Dan untuk memperkuat pengetahuan tersebut, suatu hasil proses berfikir harus
disertai oleh bukti empiris yang dapat di lihat secara nyata. Dari sinilah kemudian
Empirisme muncul.
Empirisme adalah paham filsafat yang mengajarkan bahwa yang benar
ialah yang logis dan memiliki bukti empiris. Akan tetapi, pada akhirnya menurut
para ahli, kalau hanya mengandung logika yang rasional dan bukti nyata saja, hal
itu tidak cukup untuk membentuk suatu pengetahuan. Oleh karena itu selanjutnya
‘pengetahuan’ membutuhkan Positivisme, yakni dimana sebuah pengetahuan itu
kebenarannya haruslah logis, ada bukti empirisnya, dan terukur. Positivisme
adalah pelengkap yang memberikan pengukuran pasti terhadap suatu
‘pengetahuan’ tersebut.
B. ONTOLOGI
Ontology adalah ilmu yang mempelajari tentang arti suatu keberadaan.
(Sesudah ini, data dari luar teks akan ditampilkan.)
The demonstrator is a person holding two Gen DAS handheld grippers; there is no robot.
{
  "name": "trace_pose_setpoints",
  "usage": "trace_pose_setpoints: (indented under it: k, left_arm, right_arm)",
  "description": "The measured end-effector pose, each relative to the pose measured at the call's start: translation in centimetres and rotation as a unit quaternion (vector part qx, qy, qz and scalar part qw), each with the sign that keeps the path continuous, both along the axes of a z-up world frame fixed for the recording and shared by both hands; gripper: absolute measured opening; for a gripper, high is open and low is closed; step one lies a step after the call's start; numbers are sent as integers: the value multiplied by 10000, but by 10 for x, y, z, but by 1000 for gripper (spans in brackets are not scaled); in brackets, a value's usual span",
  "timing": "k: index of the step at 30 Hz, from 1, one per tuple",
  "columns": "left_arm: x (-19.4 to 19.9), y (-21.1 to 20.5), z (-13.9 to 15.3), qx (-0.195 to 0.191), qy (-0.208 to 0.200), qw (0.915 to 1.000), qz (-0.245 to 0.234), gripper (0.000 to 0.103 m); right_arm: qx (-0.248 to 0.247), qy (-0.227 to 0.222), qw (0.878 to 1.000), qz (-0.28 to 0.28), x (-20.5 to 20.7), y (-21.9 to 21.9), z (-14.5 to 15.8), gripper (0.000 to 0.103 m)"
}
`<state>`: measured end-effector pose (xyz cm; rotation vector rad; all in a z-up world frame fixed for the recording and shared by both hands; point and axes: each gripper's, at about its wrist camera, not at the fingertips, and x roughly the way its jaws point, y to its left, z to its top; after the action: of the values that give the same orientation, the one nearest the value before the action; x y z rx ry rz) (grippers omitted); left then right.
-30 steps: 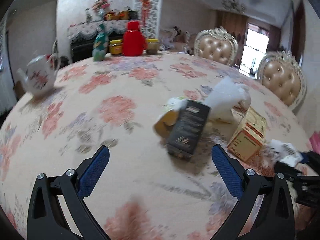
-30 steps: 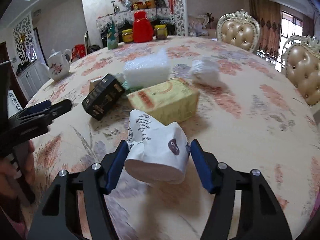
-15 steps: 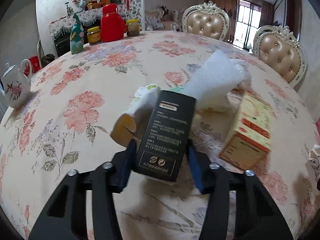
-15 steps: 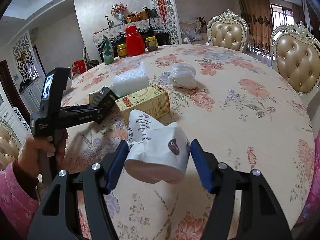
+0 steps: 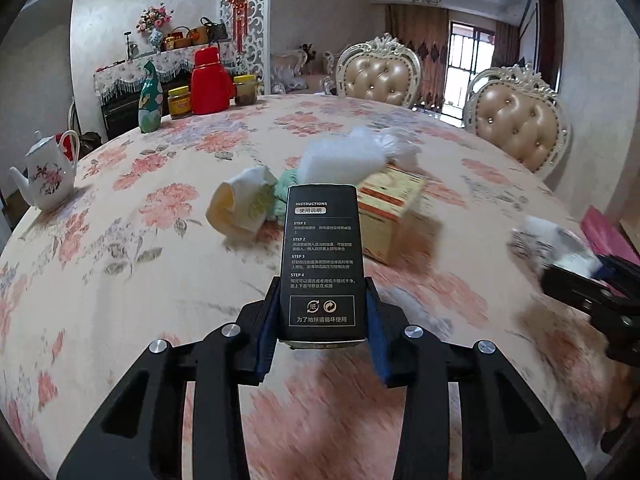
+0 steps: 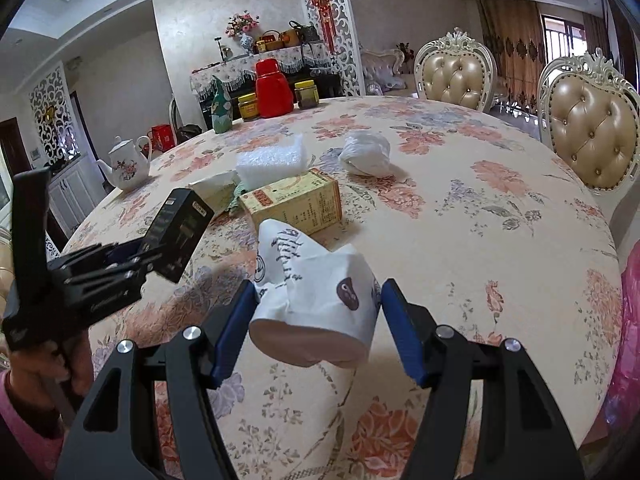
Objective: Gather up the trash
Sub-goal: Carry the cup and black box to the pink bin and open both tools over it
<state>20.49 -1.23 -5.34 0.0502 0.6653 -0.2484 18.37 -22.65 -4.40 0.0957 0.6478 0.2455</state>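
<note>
My left gripper [image 5: 322, 320] is shut on a black carton [image 5: 323, 256] with printed instructions and holds it above the floral table [image 5: 160, 280]; it also shows in the right wrist view [image 6: 180, 236]. My right gripper [image 6: 318, 312] is shut on a crushed white paper cup [image 6: 312, 292], held above the table; it shows blurred in the left wrist view [image 5: 556, 246]. On the table lie a yellow box [image 6: 296, 204], a white foam block [image 6: 268, 162], a crumpled white bag [image 6: 366, 152] and a folded cream wrapper [image 5: 240, 204].
A white teapot [image 5: 46, 178] stands at the table's left edge. A red thermos [image 5: 210, 82], jars and a green bottle [image 5: 150, 98] stand at the far side. Two padded chairs [image 5: 520, 124] stand behind the table. Something pink [image 6: 628, 340] lies at the right edge.
My left gripper closed on the black carton and lifted it off the table. My right gripper, holding the cup, drew back and rose a little.
</note>
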Motion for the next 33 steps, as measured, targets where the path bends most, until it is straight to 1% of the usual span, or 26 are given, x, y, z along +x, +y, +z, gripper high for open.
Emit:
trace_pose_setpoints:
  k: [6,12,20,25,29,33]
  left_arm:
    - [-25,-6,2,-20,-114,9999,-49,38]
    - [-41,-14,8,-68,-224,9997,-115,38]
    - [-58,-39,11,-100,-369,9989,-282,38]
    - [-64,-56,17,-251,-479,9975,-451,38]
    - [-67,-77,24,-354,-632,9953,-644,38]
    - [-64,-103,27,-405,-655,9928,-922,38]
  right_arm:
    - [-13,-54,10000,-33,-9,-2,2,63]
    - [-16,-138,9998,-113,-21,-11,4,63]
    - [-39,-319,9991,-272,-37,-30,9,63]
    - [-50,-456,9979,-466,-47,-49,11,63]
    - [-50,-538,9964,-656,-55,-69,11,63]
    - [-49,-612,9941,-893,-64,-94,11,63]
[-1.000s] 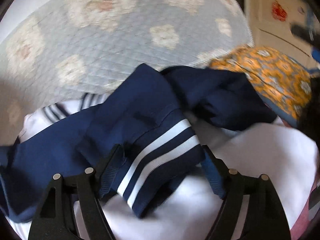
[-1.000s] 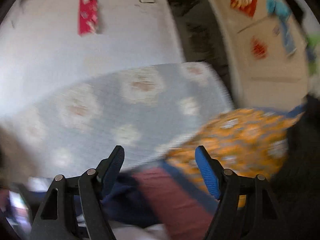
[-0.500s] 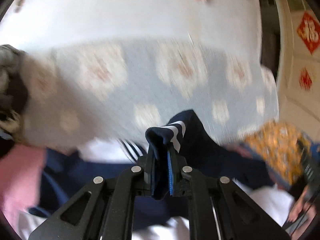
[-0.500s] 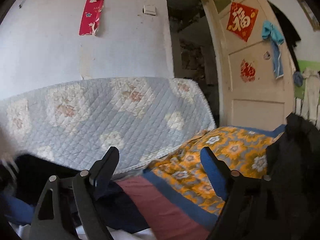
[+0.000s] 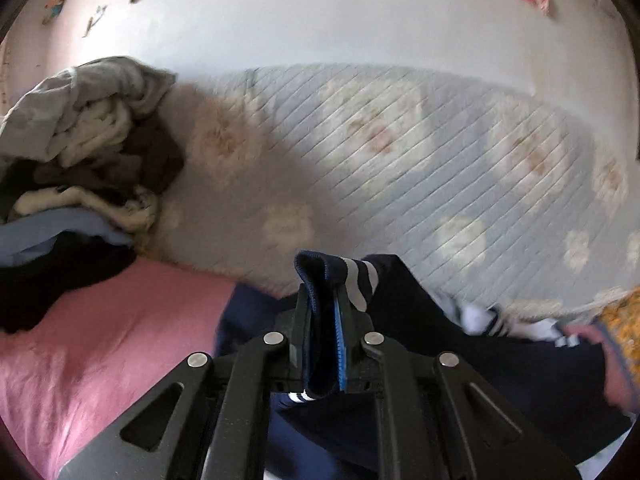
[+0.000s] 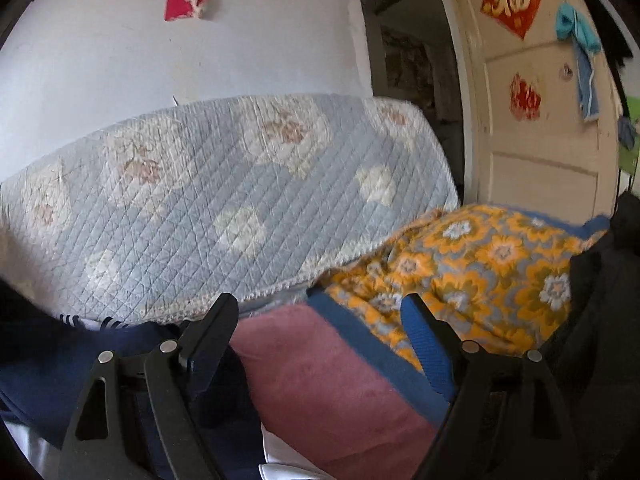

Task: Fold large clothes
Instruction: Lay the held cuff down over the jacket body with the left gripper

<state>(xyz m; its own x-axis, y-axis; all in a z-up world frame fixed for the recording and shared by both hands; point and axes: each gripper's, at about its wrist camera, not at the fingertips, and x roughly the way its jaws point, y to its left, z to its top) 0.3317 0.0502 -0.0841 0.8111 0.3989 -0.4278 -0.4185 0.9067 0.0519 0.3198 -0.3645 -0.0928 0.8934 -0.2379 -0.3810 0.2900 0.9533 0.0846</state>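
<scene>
A navy garment with white stripes (image 5: pixel 420 316) lies over the pink sheet (image 5: pixel 100 340). My left gripper (image 5: pixel 325 300) is shut on its striped cuff (image 5: pixel 332 272) and holds it raised above the bed. The rest of the garment trails down to the right. In the right wrist view the navy garment (image 6: pixel 48 360) lies at the lower left. My right gripper (image 6: pixel 320 308) is open and empty above the pink sheet (image 6: pixel 320 380), to the right of the garment.
A heap of mixed clothes (image 5: pixel 80 152) is piled at the left. A quilted blue floral cover (image 6: pixel 224 208) runs along the wall. An orange floral blanket (image 6: pixel 480 264) lies at the right beside a cream door (image 6: pixel 536 128). A black garment (image 6: pixel 608 340) is at the far right.
My left gripper has shut on the striped cuff and lifted it, swinging left so the clothes heap comes into view. My right gripper has stayed open and shifted a little.
</scene>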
Berasal dari bahasa Yunani ‘Onto’ yang berarti ada, dan ‘Logos’ yang berarti ilmu
atau study.
Merupakan cabang filsafat yang mencoba melukiskan hakekat ada yang
terakhir, yang satu, yang absolute, bentuk abadi yang sempurna. Dan menunjukkan
bahwa segala hal tergantung padanya bagi eksistensinya. Selain itu, ontology
menghubungkan pikiran dan tindakan manusia yang bersifat individual dan hidup
dalam sejarah dengan realitas tertentu.
Istilah Ontologi muncul sekitar pertengahan abad ke-17, dimana pada saat
itu ungkapan filsafat mengenai yang ‘ada’ (philosopia entis) digunakan untuk hal
yang sama.menuut akar kata Yunani diatas, ontology berarti teori mengenai ada dari
yang berada. Karena itu, terkadang orang menyamakan antara ontology dengan
‘Metaphysics’, walaupun pada kenyataannya ontologi hanyalah merupakan bagian
dari metafisika2.

2
Ibid hal 76-77
Pada masa sekarang yang dibutuhkan dari ontologi adalah, penjelasan dan
penilaian mengenai pemikiran awal ini. Mengatasi semua hambatab dan rintangan
dan memahami tradisi metafisik. Pada taraf yang lebih dalam, kata ‘Ontologi’
menunjukkan eksistensi akan adanya roh.

C. AKSIOLOGI
Aksiologi, adalah ilmu yang membahas tentang ‘Value’ yang logis.